The Eagle Has Encountered Customs
The following story is meant to be humorous, and is not intended to represent the real-life Apollo 11 astronauts. Though they did have to fill out customs declarations, they did not, as far as we know, have a Duty Free catalog in the Command Module.
Chapter I
In Which American Hero Neil Armstrong Engages in a Battle of Wits with a Customs Agent
“Anything to declare?” The sing-song voice of the pimple-faced customs agent fell flat in the long, sterile hallway. A fluorescent light flickered above him.
Neil Armstrong, recently returned to earth, noticed something odd about the agent. He looked around the podium.
“Are you wearing plus fours?” he asked.
The agent merely smiled.
Armstrong handed over his declaration card absentmindedly. He has the distinct feeling that this conversion was going to be even more of a hassle.
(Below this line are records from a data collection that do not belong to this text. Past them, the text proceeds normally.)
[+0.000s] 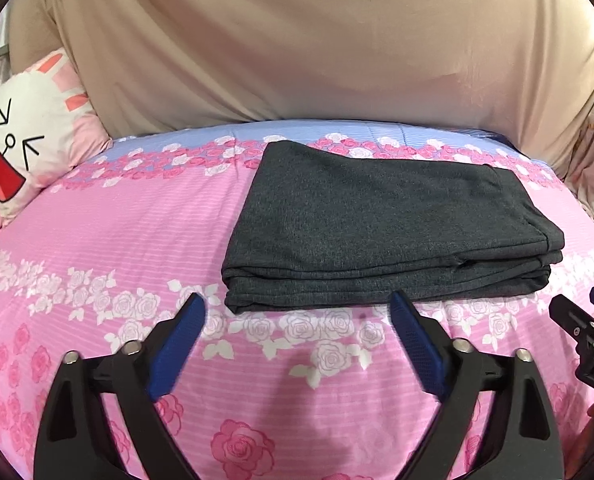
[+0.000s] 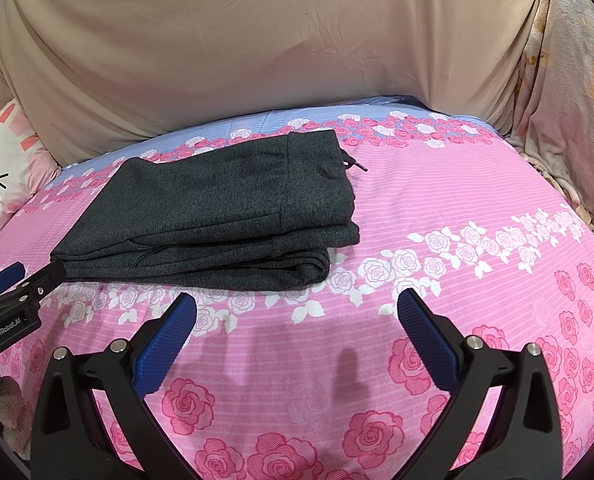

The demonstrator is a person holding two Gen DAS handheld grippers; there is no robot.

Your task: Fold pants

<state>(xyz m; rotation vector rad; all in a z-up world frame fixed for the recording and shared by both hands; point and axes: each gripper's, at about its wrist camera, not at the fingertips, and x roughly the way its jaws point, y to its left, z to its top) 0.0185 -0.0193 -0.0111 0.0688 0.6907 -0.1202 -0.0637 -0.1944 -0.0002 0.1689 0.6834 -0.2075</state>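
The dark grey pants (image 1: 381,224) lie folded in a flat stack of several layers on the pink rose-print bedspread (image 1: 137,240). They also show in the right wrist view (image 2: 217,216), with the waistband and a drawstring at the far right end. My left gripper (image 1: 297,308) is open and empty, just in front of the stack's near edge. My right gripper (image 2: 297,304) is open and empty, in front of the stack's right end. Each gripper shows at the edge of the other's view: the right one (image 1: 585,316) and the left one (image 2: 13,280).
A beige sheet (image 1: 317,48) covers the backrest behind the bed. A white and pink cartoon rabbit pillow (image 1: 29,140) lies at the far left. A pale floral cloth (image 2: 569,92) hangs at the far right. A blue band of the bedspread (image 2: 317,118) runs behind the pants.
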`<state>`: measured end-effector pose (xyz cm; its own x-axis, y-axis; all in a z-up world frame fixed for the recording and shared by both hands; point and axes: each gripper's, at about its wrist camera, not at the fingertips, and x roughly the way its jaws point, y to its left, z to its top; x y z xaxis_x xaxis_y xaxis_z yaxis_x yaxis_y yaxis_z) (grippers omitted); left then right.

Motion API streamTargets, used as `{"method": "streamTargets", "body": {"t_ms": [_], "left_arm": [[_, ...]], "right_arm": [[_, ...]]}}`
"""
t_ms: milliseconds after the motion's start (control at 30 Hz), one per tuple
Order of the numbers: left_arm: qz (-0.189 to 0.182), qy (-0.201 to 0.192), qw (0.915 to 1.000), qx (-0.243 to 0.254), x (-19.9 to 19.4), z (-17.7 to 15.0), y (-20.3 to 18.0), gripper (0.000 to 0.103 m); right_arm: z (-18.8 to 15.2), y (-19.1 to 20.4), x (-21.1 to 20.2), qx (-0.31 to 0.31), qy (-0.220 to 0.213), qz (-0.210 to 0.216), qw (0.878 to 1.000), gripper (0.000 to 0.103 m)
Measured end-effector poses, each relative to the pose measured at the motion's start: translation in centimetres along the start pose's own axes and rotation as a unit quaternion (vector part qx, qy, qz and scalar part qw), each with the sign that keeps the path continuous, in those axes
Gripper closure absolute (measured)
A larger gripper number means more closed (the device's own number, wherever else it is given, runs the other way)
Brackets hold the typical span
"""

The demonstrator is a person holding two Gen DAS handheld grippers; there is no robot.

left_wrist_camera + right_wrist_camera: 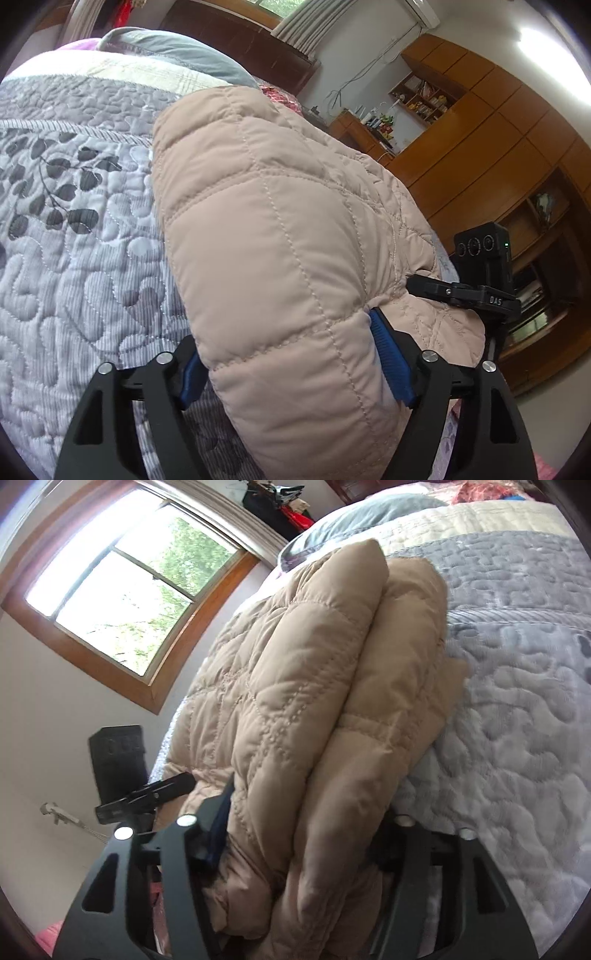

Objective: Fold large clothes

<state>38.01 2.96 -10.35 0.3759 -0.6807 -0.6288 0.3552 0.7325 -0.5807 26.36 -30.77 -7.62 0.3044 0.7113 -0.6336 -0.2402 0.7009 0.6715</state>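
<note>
A puffy beige quilted jacket [280, 206] lies folded in a thick bundle on the bed; in the right wrist view the jacket [295, 686] shows two stacked folds. My left gripper [284, 332] straddles its near end, and the ribbed face of the blue right pad [391, 358] shows bare beside the cloth. My right gripper [310, 801] straddles the other near end, jaws apart; its right pad is hidden by the cloth. Each view also catches the other gripper: the right one [476, 291] at the jacket's edge, the left one [147, 794].
A grey and lilac quilted bedspread [74, 229] with a leaf print covers the bed. A grey pillow [177, 48] lies at its head. Wooden cabinets and shelves [498, 147] stand beyond the bed's side. A wood-framed window [129, 590] is on the opposite wall.
</note>
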Motion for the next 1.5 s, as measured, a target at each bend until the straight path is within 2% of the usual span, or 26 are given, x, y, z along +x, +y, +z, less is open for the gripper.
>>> {"method": "streamTargets", "body": {"t_ms": [133, 233, 333, 433, 533, 700, 800, 933, 1000, 1067, 1167, 1233, 1300, 1500], "left_arm": [[0.038, -0.006, 0.9993, 0.001, -2.0, -0.7, -1.0, 0.019], [0.079, -0.026, 0.9962, 0.024, -4.2, -2.0, -2.1, 0.017], [0.107, -0.038, 0.9927, 0.042, -5.8, -3.3, -3.4, 0.016], [0.131, -0.038, 0.9894, 0.051, -6.7, -5.1, -3.6, 0.016], [0.147, -0.036, 0.9867, 0.059, -6.4, -5.7, -3.5, 0.015], [0.162, -0.021, 0.9832, 0.082, -4.7, -6.2, -3.3, 0.014], [0.174, -0.021, 0.9796, 0.098, -4.2, -6.8, -3.4, 0.013], [0.172, -0.011, 0.9822, 0.074, -4.3, -6.5, -3.1, 0.013], [0.185, -0.015, 0.9806, 0.064, -4.8, -6.5, -3.6, 0.014], [0.207, -0.020, 0.9756, 0.071, -5.5, -6.7, -4.6, 0.015], [0.242, -0.032, 0.9660, 0.086, -6.8, -7.5, -6.5, 0.015], [0.253, -0.037, 0.9627, 0.088, -7.7, -8.2, -7.5, 0.014], [0.264, -0.039, 0.9594, 0.092, -8.4, -9.0, -8.5, 0.012], [0.294, -0.061, 0.9485, 0.101, -10.7, -10.9, -11.1, 0.008]], "right_arm": [[0.1, 0.9, -2.6, -0.008, -0.008, -0.029, 1.000, 0.039], [-0.8, 1.7, -4.3, -0.020, -0.015, -0.049, 0.998, 0.039], [-2.9, 1.8, -5.7, -0.039, -0.018, -0.065, 0.997, 0.039], [-4.2, 2.8, -6.3, -0.051, -0.020, -0.100, 0.993, 0.040], [-5.5, 2.3, -6.2, -0.050, -0.019, -0.120, 0.991, 0.041], [-5.2, 1.4, -2.6, -0.031, 0.004, -0.144, 0.989, 0.042], [-5.4, -0.3, -1.7, -0.006, 0.008, -0.127, 0.992, 0.041], [-5.5, -0.1, -1.8, -0.006, 0.000, -0.134, 0.991, 0.041], [-5.8, 0.7, -2.3, -0.009, -0.006, -0.145, 0.989, 0.041], [-6.0, 1.9, -3.2, -0.013, -0.017, -0.161, 0.987, 0.040], [-6.9, 4.0, -4.6, -0.024, -0.037, -0.202, 0.978, 0.028], [-7.7, 4.9, -5.0, -0.032, -0.045, -0.219, 0.974, 0.018], [-8.7, 6.2, -5.3, -0.037, -0.050, -0.233, 0.971, 0.013], [-10.6, 9.2, -6.0, -0.047, -0.066, -0.267, 0.960, 0.008]]}}
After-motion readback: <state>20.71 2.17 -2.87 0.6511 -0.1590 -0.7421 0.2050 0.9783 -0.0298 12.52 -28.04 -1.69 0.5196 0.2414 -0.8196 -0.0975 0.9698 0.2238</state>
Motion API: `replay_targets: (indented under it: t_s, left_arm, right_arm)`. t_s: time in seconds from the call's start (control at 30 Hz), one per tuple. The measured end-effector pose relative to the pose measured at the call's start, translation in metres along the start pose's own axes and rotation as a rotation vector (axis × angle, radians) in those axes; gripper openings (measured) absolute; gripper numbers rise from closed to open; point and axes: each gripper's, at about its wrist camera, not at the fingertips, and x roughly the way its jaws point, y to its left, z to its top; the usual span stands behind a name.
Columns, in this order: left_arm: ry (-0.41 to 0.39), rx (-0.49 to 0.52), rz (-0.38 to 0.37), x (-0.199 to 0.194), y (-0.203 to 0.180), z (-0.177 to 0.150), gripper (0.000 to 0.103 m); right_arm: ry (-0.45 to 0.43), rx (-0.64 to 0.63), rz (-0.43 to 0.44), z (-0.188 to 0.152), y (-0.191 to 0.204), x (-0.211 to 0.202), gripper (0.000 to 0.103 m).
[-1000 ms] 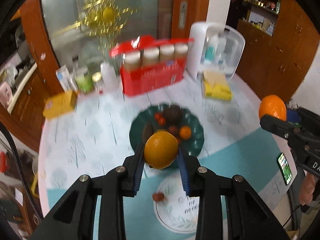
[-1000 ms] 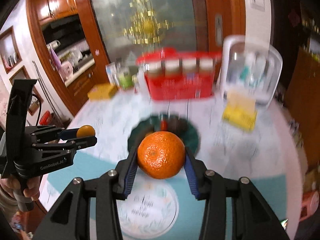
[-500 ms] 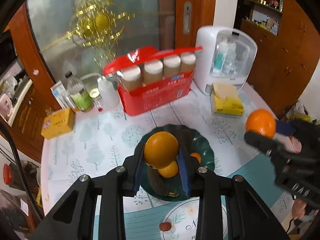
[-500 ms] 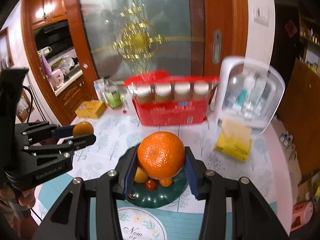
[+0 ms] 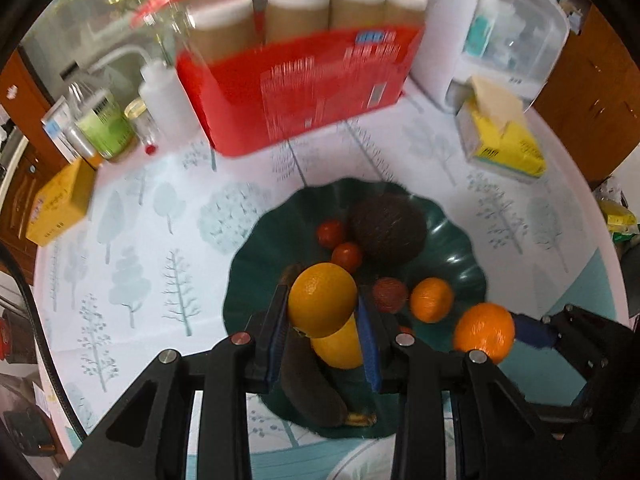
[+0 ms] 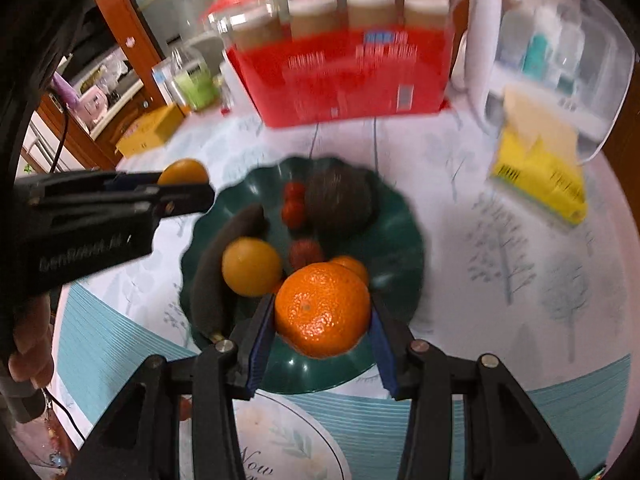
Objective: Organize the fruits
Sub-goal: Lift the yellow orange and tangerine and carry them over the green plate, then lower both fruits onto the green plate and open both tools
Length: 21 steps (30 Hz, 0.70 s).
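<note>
Most of the fruit is already gathered on the dark green scalloped plate [image 5: 460,240]: a large dark brown rough-skinned round fruit [image 5: 387,231], two small red tomatoes [image 5: 338,244], a reddish lychee-like fruit [image 5: 390,294], a small orange mandarin [image 5: 431,299], a smooth yellow-orange citrus [image 6: 251,266] and a blackened banana [image 6: 224,264] are seen lying in it. Two pieces are judged to remain. A yellow-orange round fruit [image 5: 322,299] is clamped between the blue pads of the left gripper [image 5: 323,316], held above the near part of the plate, directly over the citrus and banana lying below the fingers. A bright orange pebbled tangerine [image 6: 322,307] is gripped between the pads of the right gripper [image 6: 322,328], poised over the plate's near rim, with the small mandarin just beyond it. Neither carried fruit appears to be resting on the plate yet, so lowering and release are still left. One small reddish item [image 6: 185,408] is glimpsed on the teal mat beneath the right gripper, off the plate; whether it is fruit cannot be told.
</note>
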Motion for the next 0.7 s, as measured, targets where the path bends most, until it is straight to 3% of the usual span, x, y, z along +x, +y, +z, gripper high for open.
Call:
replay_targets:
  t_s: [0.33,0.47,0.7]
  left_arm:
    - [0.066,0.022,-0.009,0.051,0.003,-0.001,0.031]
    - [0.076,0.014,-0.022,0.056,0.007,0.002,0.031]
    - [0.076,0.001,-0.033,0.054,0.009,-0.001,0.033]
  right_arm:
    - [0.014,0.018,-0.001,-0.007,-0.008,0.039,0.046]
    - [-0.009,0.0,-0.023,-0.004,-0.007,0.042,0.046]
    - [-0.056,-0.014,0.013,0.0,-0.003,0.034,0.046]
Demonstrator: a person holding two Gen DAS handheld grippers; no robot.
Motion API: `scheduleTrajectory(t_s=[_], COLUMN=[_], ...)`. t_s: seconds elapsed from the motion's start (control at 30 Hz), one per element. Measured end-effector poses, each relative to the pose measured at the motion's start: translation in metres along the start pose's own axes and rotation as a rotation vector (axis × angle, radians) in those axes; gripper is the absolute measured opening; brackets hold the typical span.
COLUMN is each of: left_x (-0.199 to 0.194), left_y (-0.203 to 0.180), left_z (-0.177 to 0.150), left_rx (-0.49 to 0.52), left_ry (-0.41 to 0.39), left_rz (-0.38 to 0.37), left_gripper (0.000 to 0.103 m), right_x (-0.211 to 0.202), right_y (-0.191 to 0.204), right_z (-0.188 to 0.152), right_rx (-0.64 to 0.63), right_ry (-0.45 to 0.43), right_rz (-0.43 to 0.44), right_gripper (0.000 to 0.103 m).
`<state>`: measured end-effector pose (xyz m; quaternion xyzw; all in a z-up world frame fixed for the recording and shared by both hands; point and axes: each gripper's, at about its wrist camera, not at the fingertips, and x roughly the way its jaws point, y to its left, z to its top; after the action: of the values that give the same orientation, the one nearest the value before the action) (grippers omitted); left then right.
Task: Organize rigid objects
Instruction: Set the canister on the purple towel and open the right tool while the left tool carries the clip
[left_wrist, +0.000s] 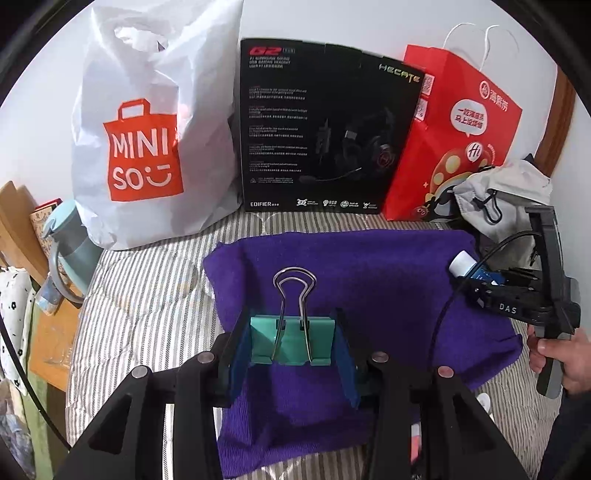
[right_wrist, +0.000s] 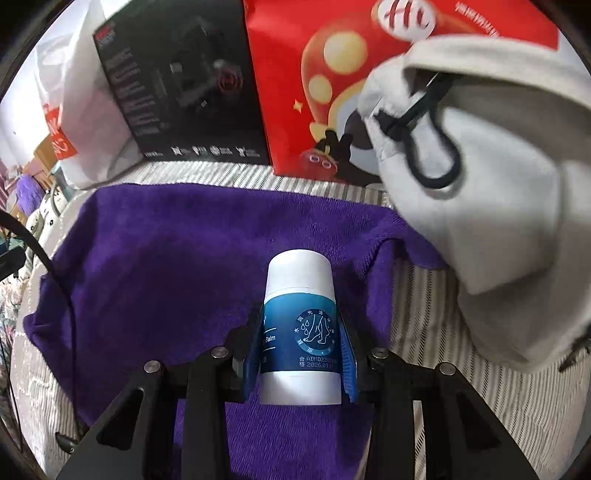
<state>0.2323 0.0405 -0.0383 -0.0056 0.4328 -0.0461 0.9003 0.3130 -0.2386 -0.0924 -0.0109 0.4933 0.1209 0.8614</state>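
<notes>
A teal binder clip (left_wrist: 291, 341) with silver wire handles sits between the blue pads of my left gripper (left_wrist: 291, 332), which is shut on it above a purple towel (left_wrist: 369, 280). In the right wrist view my right gripper (right_wrist: 300, 332) is shut on a white and blue balm stick (right_wrist: 299, 325), held over the purple towel (right_wrist: 166, 258). From the left wrist view the right gripper (left_wrist: 480, 284) shows at the right edge with the balm stick's white cap (left_wrist: 461, 263) poking out, and a hand (left_wrist: 561, 358) holds it.
Along the wall stand a white Miniso plastic bag (left_wrist: 147, 140), a black headset box (left_wrist: 325, 125) and a red paper bag (left_wrist: 454, 140). A grey drawstring pouch (right_wrist: 480, 184) lies at the right. A teal bottle (left_wrist: 70, 243) sits left. The bedding is striped (left_wrist: 147, 295).
</notes>
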Motion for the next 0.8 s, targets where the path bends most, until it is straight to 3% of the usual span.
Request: scheduleTrajectory(t_s=[0.4, 0.57, 0.63, 0.8], left_x=[0.047, 0.067, 0.077, 0.100], left_y=[0.000, 0.003, 0.003, 0.001], left_z=[0.008, 0.016, 0.019, 0.025], left_rx=[-0.006, -0.018, -0.017, -0.009], left_ry=[0.054, 0.070, 0.082, 0.120], left_rz=[-0.024, -0.026, -0.021, 0.005], left_gripper=[0.039, 0.039, 0.039, 0.039], right_x=[0.013, -0.020, -0.038, -0.088], right_y=[0.012, 0.007, 0.007, 0.011], right_z=[0.005, -0.009, -0.017, -0.035], right_rx=[-0.048, -0.022, -0.022, -0.023], right_ry=[0.037, 0.025, -0.003, -0.080], right_rz=[-0.022, -0.017, -0.034, -0.044], right_gripper=[0.040, 0.044, 0.055, 0.057])
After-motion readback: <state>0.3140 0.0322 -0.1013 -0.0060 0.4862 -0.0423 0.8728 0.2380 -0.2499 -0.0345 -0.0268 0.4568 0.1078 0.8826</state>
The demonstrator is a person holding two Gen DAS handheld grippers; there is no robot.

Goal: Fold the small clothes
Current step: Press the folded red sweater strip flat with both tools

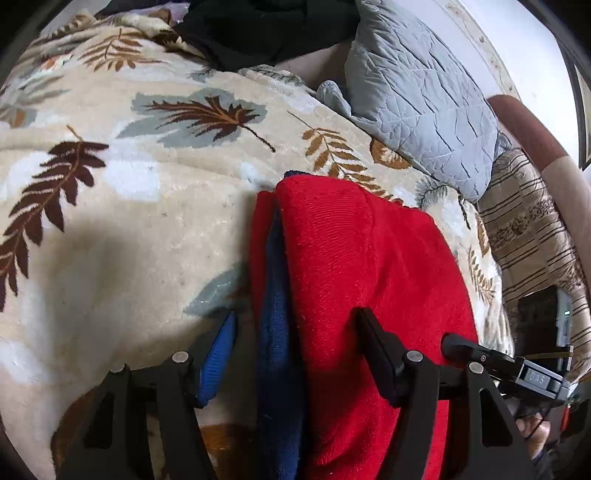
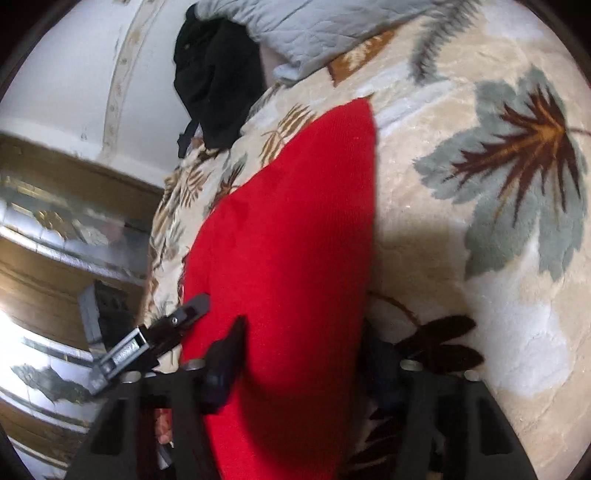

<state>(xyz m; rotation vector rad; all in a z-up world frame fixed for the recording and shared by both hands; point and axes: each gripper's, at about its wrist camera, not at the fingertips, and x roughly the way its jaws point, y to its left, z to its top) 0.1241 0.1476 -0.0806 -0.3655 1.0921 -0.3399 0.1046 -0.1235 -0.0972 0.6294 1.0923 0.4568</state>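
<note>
A red knit garment (image 1: 362,266) with a dark blue inner layer (image 1: 275,332) lies folded lengthwise on the leaf-patterned blanket (image 1: 147,221). My left gripper (image 1: 295,325) is open, its fingers (image 1: 373,343) straddling the garment's near end, the blue-padded left finger on the blanket. In the right wrist view the same red garment (image 2: 291,236) runs away from me. My right gripper (image 2: 303,339) is open wide around its near end; the left finger (image 2: 229,354) rests at the garment's left edge. The other gripper (image 1: 509,369) shows at the right edge of the left wrist view.
A grey quilted pillow (image 1: 417,92) and a black garment (image 1: 266,29) lie at the far end of the bed. A striped cover (image 1: 532,236) hangs beyond the bed's right edge. In the right wrist view, wooden furniture (image 2: 55,206) stands at the left.
</note>
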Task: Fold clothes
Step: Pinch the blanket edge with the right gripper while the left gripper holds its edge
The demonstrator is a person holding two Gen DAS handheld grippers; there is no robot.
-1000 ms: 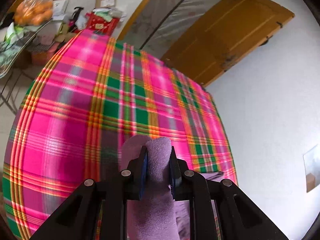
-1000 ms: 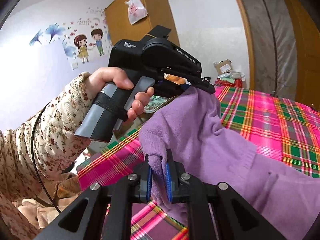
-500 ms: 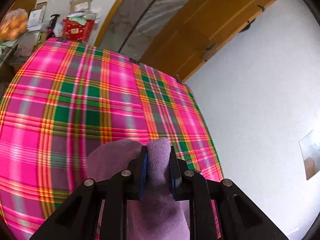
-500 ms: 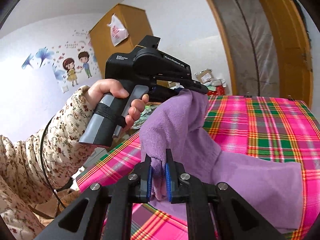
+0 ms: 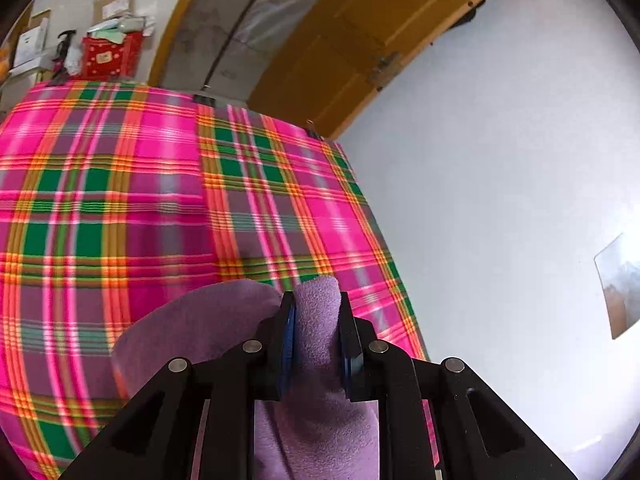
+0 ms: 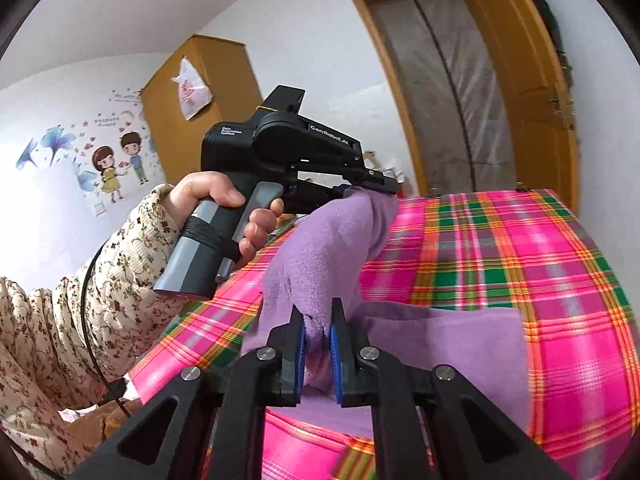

“Look,” Armstrong said, dryly. “Let’s make this quick. I’ve got a lot of glad-handing and American Hero-ing to do over the next couple of weeks and I need some shut-eye.”
“This shouldn’t take longer than fifteen or twenty minutes,” the agent said.
“Did you just say—”
“—Anything to declare?”
Armstrong calmed himself with a deep breath. The man who landed in the Sea of Tranquility with less than twenty-five seconds of fuel remaining would not be foiled by a flunky.
“Rocks and moondust,” he said gruffly.
“Value?” asked the agent.
Armstrong steadied his eyes on the agent with a raised eyebrow.
“We can’t just leave the line blank, you know?”
“Look, this is literally the only moon dust on Earth,” Armstrong said.
The agent fell back, folding his arms.
Neil’s eyebrow arched higher.
“Alright. I’ll put down fifty dollars,” the agent conceded.
Neil grunted. This was absurd.
The agent cleared his throat and turned to the next page of his script.
“Any plants or seeds?” he asked.
“From the moon,” Armstrong said.
“From the moon,” the agent repeated.
Armstrong fixed his steely eyes on the agent, who merely blinked at him.
“No,” Armstrong said.
“Any foreign currency?”
“Moon currency,” Armstrong said, his eye beginning to twitch. He wondered if he still had his biometric sensors on and, if so, if Houston might swoop into his rescue. He remembered taking them off. “No.”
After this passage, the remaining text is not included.